After a couple of these maneuvers, it became increasingly impossible for me to trust Hodel or to believe anything he told me.

And it's a pity, because two of his theses I think are true and worth pursuing in different ways. (1) That George Hill Hodel was a criminally abusive parent and husband, as well as being up to his eyeballs in the corruption of 1940s Los Angeles. (2) That there was a serial killer active in 1940s Los Angeles and at least some of the horrifying slew of unsolved rape/murders can be laid at that unknown man's door. (1) is the memoir Hodel (pretty clearly) needed to write to come to terms with his relationship with his father, with his siblings, and with his mother. (2) would have made a fascinating piece of true crime writing, even if it never came to any definitive conclusions. (Notice that neither of these books is about the murder of Elizabeth Short.) Or, if he really wanted to try to pursue this cat's cradle of intertwined theses, he needed to slow down, separate them out--the man who killed Elizabeth Short, the man (or men) who preyed on Los Angeles in the '40s, and the man who claimed to be the Black Dahlia Avenger have to be proven to be the same man, never mind the idea that one or more of them was George Hill Hodel--and distinguish much MUCH more carefully between things he could prove and things he couldn't.

(I see from his bibliography that he has gone on to claim his father was also the Zodiac killer.
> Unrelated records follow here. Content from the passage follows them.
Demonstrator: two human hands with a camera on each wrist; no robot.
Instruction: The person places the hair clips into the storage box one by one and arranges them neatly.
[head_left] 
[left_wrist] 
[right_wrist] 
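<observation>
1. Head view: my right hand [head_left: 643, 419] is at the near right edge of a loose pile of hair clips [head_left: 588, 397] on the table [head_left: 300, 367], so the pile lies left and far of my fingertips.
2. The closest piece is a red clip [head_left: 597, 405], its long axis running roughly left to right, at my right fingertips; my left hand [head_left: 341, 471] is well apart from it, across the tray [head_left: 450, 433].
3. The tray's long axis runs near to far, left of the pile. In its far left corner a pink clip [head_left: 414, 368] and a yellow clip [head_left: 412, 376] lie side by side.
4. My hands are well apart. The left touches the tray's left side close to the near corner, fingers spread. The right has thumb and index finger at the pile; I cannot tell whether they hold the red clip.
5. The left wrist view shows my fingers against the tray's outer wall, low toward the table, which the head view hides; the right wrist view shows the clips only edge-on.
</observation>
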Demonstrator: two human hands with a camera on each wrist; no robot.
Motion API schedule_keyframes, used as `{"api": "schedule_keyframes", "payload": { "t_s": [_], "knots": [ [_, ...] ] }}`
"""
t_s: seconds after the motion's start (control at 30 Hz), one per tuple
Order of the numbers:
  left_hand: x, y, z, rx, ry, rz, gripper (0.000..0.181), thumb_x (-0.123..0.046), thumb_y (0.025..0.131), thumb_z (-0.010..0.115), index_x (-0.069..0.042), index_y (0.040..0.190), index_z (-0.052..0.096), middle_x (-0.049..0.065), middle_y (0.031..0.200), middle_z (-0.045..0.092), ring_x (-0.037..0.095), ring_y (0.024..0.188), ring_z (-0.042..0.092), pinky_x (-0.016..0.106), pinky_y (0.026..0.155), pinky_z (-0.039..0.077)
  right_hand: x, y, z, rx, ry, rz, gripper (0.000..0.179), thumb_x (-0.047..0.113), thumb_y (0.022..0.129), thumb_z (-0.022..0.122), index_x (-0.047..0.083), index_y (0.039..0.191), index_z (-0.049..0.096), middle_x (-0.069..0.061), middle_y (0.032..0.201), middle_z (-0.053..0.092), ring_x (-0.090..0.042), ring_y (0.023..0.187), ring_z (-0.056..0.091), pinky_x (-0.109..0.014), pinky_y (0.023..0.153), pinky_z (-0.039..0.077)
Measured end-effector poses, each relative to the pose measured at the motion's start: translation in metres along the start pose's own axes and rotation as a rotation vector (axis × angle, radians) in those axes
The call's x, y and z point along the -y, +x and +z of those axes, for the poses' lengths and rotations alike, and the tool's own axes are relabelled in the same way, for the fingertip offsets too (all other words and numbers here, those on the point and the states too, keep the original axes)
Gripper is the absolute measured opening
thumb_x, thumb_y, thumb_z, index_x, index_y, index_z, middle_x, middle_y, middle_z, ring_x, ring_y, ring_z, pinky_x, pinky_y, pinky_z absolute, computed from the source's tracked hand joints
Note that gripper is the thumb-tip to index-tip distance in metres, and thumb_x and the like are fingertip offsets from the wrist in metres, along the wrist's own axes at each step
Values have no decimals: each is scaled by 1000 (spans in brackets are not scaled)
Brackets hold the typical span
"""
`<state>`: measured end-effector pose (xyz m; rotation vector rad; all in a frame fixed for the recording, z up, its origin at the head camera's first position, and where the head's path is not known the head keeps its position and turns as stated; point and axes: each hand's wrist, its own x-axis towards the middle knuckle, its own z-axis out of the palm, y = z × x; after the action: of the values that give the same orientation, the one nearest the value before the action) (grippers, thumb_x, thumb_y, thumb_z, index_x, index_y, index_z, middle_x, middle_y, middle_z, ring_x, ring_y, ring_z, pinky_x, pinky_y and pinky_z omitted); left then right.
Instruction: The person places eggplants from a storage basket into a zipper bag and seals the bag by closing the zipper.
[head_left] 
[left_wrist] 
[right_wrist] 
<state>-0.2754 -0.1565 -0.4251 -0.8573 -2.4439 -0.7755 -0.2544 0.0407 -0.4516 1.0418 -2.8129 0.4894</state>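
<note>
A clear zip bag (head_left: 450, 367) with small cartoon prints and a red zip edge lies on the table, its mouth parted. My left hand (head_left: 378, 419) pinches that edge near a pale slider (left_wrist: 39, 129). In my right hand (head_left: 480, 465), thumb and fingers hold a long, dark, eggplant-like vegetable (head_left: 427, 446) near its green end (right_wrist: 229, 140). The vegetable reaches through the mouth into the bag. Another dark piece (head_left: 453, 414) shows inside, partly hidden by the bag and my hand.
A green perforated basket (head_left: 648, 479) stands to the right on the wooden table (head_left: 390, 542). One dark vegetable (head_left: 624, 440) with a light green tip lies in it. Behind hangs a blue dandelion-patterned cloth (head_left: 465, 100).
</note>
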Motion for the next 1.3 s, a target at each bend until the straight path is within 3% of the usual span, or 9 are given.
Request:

That may tell you everything you need to know.)



View all my reviews

Date: 2016-04-09 05:06 am (UTC)
From: [identity profile] lydy.livejournal.com
IJWTS that I really love your reviews. I have nothing substantive to add, but I do enjoy them. So, RAEBNC. Like, many times.

Thank you.

Date: 2016-04-09 11:56 am (UTC)
From: [identity profile] truepenny.livejournal.com
Thank you!

Date: 2016-04-09 04:43 pm (UTC)
From: [identity profile] truepenny.livejournal.com
Thank you!

Date: 2016-04-09 08:01 am (UTC)
From: [identity profile] swan-tower.livejournal.com
I see from his bibliography that he has gone on to claim his father was also the Zodiac killer.

. . . . oooooooookay.

I begin to think that Hodel Sr. was not the only one in the family with mental issues.